The cuts at Target's Minneapolis and Brooklyn Park offices follow a plan to trim about 1,800 corporate roles nationwide.
MINNEAPOLIS, MN — Target Corporation will permanently lay off more than 800 Twin Cities employees beginning in early January as part of a major corporate restructuring that was first reported earlier this month.
According to newly filed Worker Adjustment and Retraining Notification (WARN) letters with the Minnesota Department of Employment and Economic Development, 528 employees will be cut from Target’s downtown Minneapolis headquarters (1000 Nicollet Mall) and another 287 from its Brooklyn Park campus (7000 Target Parkway).
Layoffs will begin Jan. 3, 2026, and are described in the filings as the result of a “substantial reorganization.” The letters state that no employees are represented by a union, and no bumping rights exist for affected workers.
The layoffs include a wide range of corporate, finance, technology, and customer-support positions — many tied to Target’s RedCard credit operations, guest relations, and digital guest services.

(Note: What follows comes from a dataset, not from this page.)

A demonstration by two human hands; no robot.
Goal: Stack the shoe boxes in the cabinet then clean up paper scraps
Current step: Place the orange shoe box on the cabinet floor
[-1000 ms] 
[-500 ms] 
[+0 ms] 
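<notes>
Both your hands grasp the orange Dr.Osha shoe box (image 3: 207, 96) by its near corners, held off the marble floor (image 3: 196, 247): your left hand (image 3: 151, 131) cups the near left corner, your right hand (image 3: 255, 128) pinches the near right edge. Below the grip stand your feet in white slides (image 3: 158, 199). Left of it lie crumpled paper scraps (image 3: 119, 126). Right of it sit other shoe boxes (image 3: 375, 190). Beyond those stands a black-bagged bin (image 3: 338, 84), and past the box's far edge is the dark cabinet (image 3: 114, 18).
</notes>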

Among the hundreds of affected roles are Team Lead RedCard Dispute Resolution, Team Lead RedCard Fraud Prevention, Team Lead Guest Relations, Team Lead Digital Guest Services, Team Lead RedCard Guest Contact, and Manager Digital Marketing Strategy.
Other impacted positions include accountants, analysts, engineers, cybersecurity specialists, recruiters, designers, and senior directors across departments such as merchandising, human resources, technology, supply chain, and finance.
At the Minneapolis headquarters, eliminated roles also span Target’s creative and marketing divisions, including Associate Designers, Product Designers, Directors of Experiential Marketing, Directors of Creative Operations, and Directors of Loyalty and Guest Marketing Strategy.
The state’s Rapid Response Team, led by specialists Liz McLoone and Marla Beaty, will coordinate assistance for affected employees.
The local filings follow Target’s earlier announcement that it would cut about 1,800 corporate roles nationwide, including 1,000 layoffs and 800 eliminated openings, representing roughly 8 percent of the company’s corporate workforce.
Incoming CEO Michael Fiddelke, who will officially take over in February, told employees that the retailer had become “too complex and slow-moving” after nearly three years of sluggish sales.
"The truth is, the complexity we’ve created over time has been holding us back," Fiddelke said in a memo obtained by the Wall Street Journal.
Target has instructed all U.S. corporate employees to work from home next week as details of the reorganization are finalized.
"It will be difficult," said Fiddelke. "It’s a necessary step."
Current CEO Brian Cornell will remain with Target as executive chairman.
Target has reported 11 consecutive quarters of weak or declining comparable sales. The company’s next quarterly earnings report is expected in November.